- _Task to carry out_
Reproduce the listing below in full and exactly; no pictures belong in the copy.

- _Dataset section_
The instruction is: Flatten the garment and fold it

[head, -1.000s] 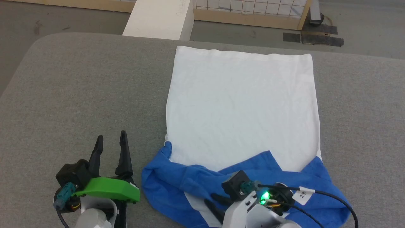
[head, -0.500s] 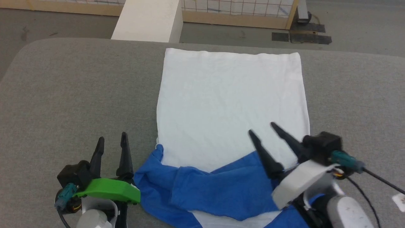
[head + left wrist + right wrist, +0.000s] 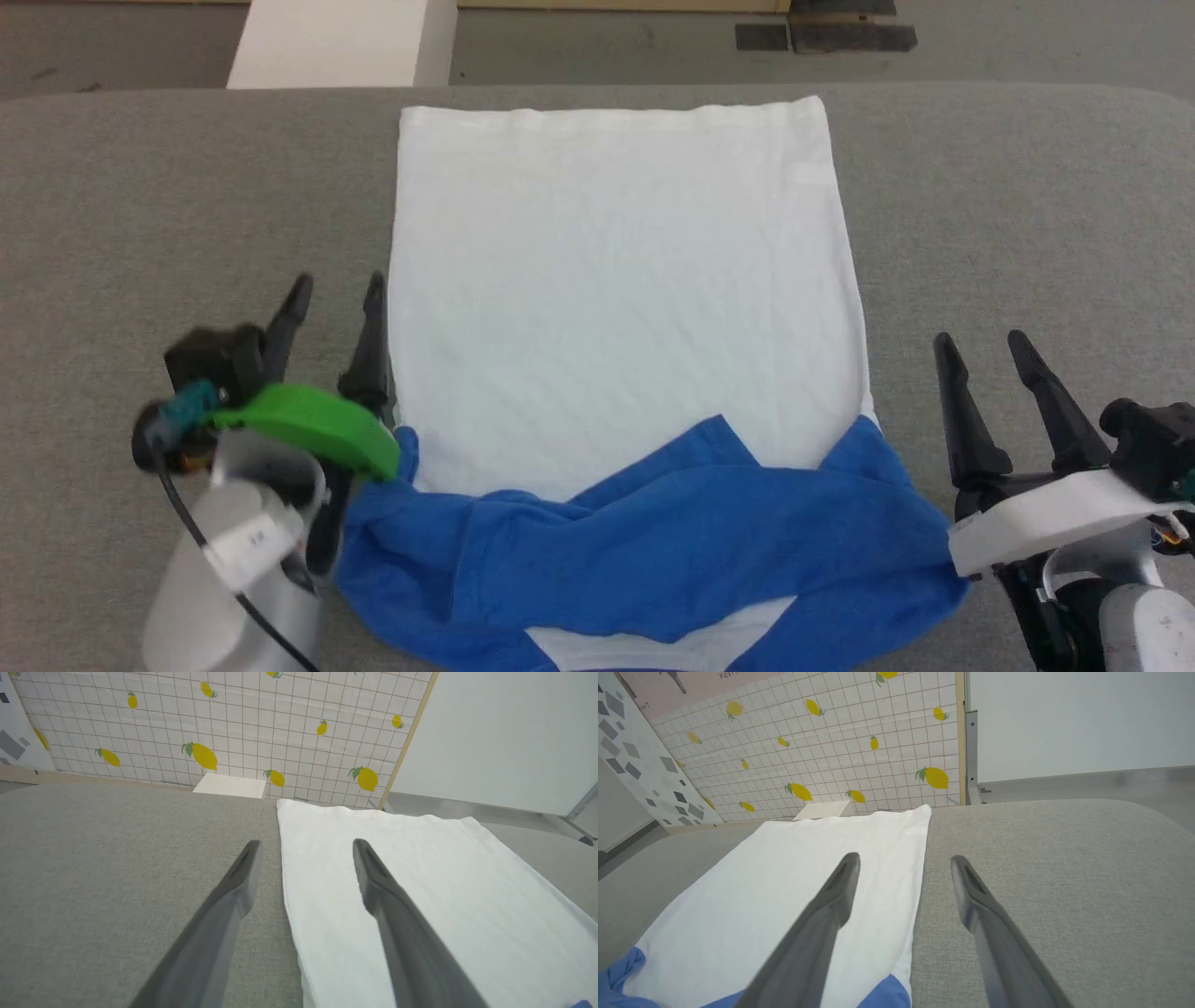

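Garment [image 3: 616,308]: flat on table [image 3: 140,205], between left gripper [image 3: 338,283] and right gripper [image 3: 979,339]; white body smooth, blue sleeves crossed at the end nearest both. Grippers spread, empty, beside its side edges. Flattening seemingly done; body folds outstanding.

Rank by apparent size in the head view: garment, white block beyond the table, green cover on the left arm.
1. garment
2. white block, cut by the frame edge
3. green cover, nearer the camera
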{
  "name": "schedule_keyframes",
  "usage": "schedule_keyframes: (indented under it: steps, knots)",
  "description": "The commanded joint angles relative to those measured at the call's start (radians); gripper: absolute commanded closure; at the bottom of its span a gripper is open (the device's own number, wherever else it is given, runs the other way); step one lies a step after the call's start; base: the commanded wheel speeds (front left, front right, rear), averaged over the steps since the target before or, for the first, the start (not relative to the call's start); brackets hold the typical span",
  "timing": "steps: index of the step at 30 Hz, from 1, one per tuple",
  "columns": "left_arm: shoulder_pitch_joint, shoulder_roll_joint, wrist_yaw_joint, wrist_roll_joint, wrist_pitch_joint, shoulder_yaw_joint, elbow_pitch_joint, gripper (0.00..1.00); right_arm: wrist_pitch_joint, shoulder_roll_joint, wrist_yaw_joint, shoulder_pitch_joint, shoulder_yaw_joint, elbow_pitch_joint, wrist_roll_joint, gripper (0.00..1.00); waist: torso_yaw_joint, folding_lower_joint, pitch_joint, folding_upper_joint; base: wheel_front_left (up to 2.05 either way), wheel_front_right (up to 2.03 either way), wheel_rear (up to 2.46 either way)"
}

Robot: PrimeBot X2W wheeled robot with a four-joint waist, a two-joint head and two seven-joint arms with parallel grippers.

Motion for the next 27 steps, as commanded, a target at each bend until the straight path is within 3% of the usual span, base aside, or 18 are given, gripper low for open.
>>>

- _Reply to the task_
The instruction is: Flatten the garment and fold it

[head, -1.000s] 
[head, -0.500s] 
[head + left wrist + right wrist, +0.000s] 

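Garment [image 3: 616,308]: flat on table [image 3: 140,205], between left gripper [image 3: 338,283] and right gripper [image 3: 979,339]; white body smooth, blue sleeves crossed at the end nearest both. Grippers spread, empty, beside its side edges. Flattening seemingly done; body folds outstanding.

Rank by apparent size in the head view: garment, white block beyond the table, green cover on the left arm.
1. garment
2. white block, cut by the frame edge
3. green cover, nearer the camera
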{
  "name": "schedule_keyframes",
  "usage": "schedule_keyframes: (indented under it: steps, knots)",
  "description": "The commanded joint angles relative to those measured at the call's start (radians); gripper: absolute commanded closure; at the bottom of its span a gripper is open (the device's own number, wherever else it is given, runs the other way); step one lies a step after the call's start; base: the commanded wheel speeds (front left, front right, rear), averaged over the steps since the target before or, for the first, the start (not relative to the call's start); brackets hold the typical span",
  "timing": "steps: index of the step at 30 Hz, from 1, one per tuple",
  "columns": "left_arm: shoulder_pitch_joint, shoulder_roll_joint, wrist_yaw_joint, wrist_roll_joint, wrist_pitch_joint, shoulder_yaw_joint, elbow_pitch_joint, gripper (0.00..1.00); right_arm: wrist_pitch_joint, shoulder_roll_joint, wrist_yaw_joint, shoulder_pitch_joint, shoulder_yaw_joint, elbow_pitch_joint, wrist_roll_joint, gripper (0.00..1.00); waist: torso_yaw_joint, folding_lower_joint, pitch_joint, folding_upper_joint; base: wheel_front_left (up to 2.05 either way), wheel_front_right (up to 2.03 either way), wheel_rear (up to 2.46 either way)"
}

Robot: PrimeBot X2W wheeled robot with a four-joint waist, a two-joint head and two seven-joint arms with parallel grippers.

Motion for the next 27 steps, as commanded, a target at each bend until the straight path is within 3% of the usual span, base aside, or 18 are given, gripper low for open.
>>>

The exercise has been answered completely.